Directions: Every line below that holds the string "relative" should be copied.

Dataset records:
== Segment start ==

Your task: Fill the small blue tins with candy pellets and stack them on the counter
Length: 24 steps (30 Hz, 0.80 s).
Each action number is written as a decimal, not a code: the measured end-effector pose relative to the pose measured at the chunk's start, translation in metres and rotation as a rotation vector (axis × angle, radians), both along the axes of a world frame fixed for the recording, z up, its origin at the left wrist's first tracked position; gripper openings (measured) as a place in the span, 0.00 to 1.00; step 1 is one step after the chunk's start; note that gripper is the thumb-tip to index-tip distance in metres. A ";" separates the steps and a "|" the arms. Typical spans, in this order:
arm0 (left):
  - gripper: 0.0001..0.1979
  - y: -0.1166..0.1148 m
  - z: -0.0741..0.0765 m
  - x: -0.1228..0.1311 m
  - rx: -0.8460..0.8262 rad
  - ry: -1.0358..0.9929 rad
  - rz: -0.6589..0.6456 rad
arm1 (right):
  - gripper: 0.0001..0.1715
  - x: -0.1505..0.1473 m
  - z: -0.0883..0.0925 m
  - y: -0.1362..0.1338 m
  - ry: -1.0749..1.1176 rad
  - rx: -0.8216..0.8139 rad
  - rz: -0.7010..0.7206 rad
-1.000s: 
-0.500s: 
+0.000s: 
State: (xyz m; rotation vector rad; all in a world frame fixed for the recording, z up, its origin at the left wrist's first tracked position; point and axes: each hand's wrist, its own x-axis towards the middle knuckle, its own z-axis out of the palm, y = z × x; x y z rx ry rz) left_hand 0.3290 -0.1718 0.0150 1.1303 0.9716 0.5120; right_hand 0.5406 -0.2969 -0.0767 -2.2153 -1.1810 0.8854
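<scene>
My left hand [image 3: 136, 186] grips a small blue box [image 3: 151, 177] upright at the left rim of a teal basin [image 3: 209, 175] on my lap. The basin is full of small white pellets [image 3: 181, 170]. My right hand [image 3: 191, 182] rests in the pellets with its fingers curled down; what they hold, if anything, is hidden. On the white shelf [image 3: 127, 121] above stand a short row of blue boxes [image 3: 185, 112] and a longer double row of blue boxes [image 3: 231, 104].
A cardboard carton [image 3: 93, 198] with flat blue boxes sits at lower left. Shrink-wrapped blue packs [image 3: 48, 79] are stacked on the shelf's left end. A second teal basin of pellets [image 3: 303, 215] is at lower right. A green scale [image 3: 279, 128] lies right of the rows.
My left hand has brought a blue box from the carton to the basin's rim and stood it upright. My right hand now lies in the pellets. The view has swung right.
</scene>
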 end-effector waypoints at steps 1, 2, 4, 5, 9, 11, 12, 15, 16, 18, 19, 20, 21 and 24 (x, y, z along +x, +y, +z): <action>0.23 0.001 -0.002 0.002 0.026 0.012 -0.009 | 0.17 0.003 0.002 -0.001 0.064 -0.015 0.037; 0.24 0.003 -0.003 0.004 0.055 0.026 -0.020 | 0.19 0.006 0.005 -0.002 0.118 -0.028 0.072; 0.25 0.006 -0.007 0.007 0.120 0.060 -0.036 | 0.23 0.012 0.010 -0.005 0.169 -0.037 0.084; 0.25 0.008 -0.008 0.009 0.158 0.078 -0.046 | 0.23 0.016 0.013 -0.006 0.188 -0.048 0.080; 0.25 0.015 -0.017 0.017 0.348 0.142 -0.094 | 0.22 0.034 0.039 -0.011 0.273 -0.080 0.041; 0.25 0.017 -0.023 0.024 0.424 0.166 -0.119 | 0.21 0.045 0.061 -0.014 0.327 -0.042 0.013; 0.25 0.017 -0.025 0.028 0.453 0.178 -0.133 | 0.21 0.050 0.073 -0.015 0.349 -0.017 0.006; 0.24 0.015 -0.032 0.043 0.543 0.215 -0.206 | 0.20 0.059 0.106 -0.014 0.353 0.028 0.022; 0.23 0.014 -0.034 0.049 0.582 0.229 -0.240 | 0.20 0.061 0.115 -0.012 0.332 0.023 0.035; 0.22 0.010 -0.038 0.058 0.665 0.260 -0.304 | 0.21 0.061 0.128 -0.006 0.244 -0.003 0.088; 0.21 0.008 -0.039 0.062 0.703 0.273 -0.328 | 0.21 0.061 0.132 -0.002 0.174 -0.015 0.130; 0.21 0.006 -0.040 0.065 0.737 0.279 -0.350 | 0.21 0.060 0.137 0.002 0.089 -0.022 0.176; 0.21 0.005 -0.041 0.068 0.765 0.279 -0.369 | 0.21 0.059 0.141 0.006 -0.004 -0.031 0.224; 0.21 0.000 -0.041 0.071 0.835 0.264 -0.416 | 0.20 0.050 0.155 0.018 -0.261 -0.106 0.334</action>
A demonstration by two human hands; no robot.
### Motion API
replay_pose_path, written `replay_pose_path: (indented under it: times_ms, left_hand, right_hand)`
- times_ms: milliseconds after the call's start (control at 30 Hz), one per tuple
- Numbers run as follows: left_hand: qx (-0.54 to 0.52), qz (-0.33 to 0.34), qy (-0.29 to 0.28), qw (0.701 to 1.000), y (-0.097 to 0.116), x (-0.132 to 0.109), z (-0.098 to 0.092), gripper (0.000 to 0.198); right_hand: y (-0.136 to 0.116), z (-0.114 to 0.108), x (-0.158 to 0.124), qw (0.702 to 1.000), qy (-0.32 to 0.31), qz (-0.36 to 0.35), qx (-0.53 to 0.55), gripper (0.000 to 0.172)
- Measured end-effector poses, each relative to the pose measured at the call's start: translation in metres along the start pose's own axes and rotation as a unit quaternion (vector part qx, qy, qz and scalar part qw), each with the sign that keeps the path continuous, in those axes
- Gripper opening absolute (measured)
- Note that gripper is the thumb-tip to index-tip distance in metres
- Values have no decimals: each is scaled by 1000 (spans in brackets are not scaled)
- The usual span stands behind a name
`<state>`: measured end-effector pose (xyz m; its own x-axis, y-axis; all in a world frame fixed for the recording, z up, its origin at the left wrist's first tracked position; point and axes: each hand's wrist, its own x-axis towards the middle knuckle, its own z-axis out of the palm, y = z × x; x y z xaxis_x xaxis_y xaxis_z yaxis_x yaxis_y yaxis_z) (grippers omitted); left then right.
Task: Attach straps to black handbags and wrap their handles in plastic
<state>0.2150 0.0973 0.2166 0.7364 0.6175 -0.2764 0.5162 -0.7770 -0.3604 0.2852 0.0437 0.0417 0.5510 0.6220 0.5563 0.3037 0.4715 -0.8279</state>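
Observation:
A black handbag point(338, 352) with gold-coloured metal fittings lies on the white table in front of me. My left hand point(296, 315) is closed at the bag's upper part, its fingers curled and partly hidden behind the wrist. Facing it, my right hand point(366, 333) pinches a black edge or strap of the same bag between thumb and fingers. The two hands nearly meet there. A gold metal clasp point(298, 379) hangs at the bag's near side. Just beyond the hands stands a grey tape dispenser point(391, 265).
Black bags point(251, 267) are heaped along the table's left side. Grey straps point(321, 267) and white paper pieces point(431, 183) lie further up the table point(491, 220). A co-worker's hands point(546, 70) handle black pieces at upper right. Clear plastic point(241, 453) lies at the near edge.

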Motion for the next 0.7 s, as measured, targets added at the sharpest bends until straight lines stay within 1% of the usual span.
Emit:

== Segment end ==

Output of the exercise:
Each action number is written as a decimal, not a code: the measured end-effector pose relative to the pose measured at the chunk's start, translation in metres and rotation as a rotation vector (axis × angle, radians), both along the axes of a world frame fixed for the recording, z up, its origin at the left wrist's first tracked position; gripper openings (measured) as a place in the span, 0.00 to 1.00; step 1 is one step after the chunk's start; note that gripper is the thumb-tip to index-tip distance in metres. A ";" separates the steps and a "|" the arms. Typical spans, in this order:
- Measured end-effector poses, each relative to the pose measured at the call's start: translation in metres along the start pose's own axes and rotation as a unit quaternion (vector part qx, qy, qz and scalar part qw), each with the sign that keeps the path continuous, in those axes

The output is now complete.